Please transcribe exactly, and only, the lines of the data below between the line holding "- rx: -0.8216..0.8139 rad" and the line holding "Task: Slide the", inclusive.

(Extracted records)
====
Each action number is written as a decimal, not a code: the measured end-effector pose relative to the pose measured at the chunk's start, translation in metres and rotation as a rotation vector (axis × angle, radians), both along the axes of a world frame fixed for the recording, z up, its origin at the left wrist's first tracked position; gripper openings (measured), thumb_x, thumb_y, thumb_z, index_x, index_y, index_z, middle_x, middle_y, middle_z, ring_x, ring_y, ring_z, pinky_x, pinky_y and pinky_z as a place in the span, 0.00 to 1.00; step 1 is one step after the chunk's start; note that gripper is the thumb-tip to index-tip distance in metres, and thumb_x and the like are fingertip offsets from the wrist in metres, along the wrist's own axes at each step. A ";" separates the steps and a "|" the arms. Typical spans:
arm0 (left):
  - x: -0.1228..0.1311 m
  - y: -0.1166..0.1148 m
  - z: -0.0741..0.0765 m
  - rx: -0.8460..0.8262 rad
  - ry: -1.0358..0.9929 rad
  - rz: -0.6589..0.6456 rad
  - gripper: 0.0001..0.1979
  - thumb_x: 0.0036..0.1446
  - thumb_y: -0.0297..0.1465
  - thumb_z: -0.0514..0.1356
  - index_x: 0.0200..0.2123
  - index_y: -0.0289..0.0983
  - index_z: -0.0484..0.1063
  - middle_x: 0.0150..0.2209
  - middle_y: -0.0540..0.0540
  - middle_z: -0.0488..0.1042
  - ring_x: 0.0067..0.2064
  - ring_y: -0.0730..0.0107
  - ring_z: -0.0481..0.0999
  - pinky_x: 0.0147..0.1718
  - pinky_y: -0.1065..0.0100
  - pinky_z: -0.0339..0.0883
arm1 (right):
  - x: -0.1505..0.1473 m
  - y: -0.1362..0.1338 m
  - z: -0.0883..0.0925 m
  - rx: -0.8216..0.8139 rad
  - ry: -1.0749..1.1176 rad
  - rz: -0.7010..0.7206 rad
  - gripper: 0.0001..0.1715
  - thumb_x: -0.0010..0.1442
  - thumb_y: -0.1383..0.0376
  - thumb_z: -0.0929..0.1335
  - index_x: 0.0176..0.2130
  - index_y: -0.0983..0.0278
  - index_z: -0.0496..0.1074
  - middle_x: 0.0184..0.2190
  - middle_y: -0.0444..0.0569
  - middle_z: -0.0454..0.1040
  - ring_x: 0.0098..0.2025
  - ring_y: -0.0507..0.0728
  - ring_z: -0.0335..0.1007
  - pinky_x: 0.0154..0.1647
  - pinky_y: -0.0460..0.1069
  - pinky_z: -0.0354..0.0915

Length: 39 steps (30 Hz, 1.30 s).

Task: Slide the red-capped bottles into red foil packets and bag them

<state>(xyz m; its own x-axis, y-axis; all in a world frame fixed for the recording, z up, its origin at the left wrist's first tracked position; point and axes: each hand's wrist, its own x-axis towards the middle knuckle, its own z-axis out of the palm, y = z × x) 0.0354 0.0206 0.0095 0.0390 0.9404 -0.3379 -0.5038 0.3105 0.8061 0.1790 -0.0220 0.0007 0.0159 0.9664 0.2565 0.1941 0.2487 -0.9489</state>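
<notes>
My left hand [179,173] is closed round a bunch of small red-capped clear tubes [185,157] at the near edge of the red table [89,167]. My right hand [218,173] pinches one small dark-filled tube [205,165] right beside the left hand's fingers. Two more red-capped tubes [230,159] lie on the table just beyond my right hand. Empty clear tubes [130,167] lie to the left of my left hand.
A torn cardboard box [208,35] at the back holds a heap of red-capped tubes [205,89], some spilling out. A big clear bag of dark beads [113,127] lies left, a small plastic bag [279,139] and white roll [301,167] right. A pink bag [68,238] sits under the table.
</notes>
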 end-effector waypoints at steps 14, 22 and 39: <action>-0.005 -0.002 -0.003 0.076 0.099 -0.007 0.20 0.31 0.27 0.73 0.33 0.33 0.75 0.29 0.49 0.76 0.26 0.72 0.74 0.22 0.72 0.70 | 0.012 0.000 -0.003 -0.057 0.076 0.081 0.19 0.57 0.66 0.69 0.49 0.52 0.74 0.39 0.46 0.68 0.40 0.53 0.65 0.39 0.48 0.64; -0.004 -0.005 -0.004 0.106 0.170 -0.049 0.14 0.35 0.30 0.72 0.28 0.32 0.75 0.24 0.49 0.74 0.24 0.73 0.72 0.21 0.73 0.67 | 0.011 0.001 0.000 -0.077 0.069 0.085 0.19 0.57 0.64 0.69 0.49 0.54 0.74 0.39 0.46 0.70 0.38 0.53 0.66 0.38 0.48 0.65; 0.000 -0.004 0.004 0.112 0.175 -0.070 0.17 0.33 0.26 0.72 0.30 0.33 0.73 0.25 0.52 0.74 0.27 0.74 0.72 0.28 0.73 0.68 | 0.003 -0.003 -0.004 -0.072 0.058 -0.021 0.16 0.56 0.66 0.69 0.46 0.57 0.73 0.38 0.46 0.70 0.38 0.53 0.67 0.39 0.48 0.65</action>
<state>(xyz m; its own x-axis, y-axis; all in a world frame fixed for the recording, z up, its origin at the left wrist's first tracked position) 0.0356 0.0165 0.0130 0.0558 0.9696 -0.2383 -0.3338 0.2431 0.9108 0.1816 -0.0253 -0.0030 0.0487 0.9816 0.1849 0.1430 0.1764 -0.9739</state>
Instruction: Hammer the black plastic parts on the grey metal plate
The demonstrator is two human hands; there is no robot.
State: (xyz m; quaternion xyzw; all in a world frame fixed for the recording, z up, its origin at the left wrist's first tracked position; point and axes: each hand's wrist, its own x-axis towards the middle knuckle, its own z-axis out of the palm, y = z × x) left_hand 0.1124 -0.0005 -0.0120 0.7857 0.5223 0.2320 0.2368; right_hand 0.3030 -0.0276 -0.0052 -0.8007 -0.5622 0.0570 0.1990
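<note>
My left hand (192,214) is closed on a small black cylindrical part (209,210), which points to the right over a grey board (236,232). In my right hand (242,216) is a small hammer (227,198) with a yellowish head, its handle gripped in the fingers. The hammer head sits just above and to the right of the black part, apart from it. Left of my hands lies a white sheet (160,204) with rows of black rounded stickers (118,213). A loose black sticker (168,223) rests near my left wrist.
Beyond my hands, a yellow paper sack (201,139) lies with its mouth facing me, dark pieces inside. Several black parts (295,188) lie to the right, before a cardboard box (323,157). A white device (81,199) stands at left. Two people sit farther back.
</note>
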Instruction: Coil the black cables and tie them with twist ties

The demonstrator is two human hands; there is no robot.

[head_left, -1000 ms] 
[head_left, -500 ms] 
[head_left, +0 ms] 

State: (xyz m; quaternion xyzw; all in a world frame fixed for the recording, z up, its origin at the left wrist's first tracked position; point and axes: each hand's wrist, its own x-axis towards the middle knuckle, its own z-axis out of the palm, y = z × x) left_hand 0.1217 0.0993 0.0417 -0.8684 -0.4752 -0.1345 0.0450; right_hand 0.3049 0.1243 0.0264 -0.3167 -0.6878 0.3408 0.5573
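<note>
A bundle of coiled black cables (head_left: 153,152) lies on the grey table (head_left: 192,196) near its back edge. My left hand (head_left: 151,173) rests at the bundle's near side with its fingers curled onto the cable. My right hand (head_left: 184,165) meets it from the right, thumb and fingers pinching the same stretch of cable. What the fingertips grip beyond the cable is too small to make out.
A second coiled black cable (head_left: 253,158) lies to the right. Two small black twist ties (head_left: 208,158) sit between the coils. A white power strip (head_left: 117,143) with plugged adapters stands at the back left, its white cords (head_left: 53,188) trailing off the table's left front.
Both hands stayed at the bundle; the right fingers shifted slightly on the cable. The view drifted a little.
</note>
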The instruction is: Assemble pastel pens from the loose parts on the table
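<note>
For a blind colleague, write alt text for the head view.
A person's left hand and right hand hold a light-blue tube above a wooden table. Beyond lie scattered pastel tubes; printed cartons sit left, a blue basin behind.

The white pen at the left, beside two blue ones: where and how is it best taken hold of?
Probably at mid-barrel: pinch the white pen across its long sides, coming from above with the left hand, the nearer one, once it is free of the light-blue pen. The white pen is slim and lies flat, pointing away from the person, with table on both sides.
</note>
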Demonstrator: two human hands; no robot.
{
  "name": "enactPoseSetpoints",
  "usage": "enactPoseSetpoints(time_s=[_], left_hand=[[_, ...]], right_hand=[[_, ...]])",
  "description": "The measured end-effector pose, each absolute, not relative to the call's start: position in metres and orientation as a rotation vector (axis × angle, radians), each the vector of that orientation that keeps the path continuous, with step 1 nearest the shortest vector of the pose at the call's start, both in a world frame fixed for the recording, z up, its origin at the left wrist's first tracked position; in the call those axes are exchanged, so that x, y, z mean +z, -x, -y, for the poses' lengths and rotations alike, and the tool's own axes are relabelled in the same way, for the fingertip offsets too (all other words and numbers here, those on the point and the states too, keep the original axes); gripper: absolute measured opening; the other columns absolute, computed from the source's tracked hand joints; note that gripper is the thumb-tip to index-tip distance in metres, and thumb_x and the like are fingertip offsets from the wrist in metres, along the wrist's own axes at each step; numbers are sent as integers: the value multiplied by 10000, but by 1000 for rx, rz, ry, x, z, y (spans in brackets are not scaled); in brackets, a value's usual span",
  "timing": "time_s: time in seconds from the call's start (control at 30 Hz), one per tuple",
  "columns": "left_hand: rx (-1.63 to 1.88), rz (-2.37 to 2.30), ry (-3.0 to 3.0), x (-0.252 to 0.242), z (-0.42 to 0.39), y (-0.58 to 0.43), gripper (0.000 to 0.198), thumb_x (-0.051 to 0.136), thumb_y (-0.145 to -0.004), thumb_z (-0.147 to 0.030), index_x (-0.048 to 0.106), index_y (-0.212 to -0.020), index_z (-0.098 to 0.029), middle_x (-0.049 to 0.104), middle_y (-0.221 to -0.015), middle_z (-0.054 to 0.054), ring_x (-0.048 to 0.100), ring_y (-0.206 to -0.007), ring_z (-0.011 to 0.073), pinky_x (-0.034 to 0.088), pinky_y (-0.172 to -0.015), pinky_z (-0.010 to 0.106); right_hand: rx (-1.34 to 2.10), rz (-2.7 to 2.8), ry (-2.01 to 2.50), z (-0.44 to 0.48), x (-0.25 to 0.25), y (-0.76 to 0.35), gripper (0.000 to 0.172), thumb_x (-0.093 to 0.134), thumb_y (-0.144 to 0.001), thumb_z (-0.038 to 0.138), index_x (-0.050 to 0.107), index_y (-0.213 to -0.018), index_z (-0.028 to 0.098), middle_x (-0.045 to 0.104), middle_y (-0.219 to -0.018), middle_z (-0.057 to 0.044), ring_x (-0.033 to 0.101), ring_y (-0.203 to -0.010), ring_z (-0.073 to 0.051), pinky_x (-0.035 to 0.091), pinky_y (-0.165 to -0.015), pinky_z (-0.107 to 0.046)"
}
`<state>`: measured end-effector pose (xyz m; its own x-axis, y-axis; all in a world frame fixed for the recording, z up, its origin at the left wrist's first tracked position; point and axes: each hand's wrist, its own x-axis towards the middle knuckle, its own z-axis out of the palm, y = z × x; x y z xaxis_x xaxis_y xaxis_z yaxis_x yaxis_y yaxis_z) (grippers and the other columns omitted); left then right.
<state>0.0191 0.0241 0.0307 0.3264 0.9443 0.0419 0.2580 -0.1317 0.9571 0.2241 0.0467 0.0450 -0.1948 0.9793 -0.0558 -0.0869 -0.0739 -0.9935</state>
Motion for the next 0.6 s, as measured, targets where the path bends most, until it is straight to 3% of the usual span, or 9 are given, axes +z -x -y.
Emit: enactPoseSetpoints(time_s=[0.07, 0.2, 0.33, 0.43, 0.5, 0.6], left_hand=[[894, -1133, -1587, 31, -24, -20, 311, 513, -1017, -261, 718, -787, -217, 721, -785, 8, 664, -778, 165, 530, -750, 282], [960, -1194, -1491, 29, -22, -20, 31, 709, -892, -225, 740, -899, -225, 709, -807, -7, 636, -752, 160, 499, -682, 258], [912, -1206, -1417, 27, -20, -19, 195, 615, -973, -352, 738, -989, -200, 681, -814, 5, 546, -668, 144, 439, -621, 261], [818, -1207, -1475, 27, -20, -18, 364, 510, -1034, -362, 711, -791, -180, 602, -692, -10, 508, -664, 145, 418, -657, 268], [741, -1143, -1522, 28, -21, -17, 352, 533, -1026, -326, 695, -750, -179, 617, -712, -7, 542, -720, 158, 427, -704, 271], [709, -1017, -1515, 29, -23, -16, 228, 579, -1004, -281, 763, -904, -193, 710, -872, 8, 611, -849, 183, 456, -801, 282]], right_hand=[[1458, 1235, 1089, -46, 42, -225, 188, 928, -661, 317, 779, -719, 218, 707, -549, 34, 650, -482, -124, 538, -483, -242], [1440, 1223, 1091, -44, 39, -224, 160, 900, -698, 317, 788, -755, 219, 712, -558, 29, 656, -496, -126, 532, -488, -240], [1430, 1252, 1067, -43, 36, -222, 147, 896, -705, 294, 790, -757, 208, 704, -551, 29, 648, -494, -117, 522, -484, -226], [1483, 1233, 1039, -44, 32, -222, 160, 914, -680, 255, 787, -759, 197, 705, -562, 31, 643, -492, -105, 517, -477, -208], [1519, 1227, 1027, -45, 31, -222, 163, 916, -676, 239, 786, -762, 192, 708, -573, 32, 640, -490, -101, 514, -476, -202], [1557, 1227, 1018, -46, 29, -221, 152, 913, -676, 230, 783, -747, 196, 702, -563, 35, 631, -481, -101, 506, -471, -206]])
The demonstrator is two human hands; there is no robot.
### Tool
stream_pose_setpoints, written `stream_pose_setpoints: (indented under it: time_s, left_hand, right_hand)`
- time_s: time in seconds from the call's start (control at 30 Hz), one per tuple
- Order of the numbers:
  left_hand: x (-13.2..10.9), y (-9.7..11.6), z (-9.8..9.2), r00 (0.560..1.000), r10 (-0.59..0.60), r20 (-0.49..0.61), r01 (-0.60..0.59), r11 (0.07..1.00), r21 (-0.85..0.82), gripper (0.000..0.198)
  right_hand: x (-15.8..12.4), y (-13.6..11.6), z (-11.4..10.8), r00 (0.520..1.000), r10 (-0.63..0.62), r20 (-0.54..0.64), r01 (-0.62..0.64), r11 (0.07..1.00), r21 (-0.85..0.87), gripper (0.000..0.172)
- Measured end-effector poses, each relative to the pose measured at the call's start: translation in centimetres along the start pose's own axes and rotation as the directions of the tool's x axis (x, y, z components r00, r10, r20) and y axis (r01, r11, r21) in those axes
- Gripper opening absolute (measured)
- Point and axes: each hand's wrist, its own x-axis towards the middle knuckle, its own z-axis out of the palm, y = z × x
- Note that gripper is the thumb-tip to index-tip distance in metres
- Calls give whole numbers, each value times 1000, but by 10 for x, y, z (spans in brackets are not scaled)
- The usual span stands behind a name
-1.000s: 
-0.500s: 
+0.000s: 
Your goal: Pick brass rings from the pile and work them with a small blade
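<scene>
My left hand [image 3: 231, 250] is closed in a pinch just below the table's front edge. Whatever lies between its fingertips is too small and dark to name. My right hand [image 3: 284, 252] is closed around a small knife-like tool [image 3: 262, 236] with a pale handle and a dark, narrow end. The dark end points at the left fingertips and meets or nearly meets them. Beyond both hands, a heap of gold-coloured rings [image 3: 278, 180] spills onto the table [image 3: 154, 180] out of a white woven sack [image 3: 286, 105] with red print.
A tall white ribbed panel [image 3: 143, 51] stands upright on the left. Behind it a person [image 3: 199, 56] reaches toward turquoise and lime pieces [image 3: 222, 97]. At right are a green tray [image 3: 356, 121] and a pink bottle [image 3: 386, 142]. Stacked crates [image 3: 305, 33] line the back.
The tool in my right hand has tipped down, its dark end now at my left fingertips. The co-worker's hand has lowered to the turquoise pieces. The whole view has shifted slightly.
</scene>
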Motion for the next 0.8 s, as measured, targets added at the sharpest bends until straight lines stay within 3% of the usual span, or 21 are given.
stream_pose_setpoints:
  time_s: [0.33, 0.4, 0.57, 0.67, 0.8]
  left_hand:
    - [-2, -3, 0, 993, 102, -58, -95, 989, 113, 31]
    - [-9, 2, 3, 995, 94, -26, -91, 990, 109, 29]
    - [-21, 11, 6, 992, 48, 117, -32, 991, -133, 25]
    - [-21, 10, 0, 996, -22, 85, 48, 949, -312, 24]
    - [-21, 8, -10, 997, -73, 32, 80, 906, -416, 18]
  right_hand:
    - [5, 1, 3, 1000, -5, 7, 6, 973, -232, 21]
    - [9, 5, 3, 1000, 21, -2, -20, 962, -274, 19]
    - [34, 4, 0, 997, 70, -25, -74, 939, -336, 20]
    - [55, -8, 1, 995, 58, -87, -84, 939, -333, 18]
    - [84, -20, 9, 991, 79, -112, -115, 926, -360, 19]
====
## Response area
  - rx: -0.8216..0.8139 rad
  - ry: -1.0749..1.1176 rad
  - rz: -0.7010..0.7206 rad
  - gripper: 0.0001..0.1715
  - thumb_x: -0.0010..0.1442
  - thumb_y: -0.1383..0.0376
  - thumb_z: -0.0929..0.1335
  - index_x: 0.0176..0.2130
  - index_y: -0.0983..0.0278
  - index_z: -0.0496..0.1074
  - middle_x: 0.0184..0.2190
  - middle_y: -0.0444..0.0569
  - middle_z: -0.0454..0.1040
  - ring_x: 0.0098..0.2025
  - ring_y: -0.0507..0.0728
  - ring_z: -0.0335..0.1007
  - pinky_x: 0.0154..0.1647
  - pinky_y: -0.0460..0.1069
  - pinky_z: -0.0354..0.0915

Length: 39 steps (30 Hz, 1.30 s).

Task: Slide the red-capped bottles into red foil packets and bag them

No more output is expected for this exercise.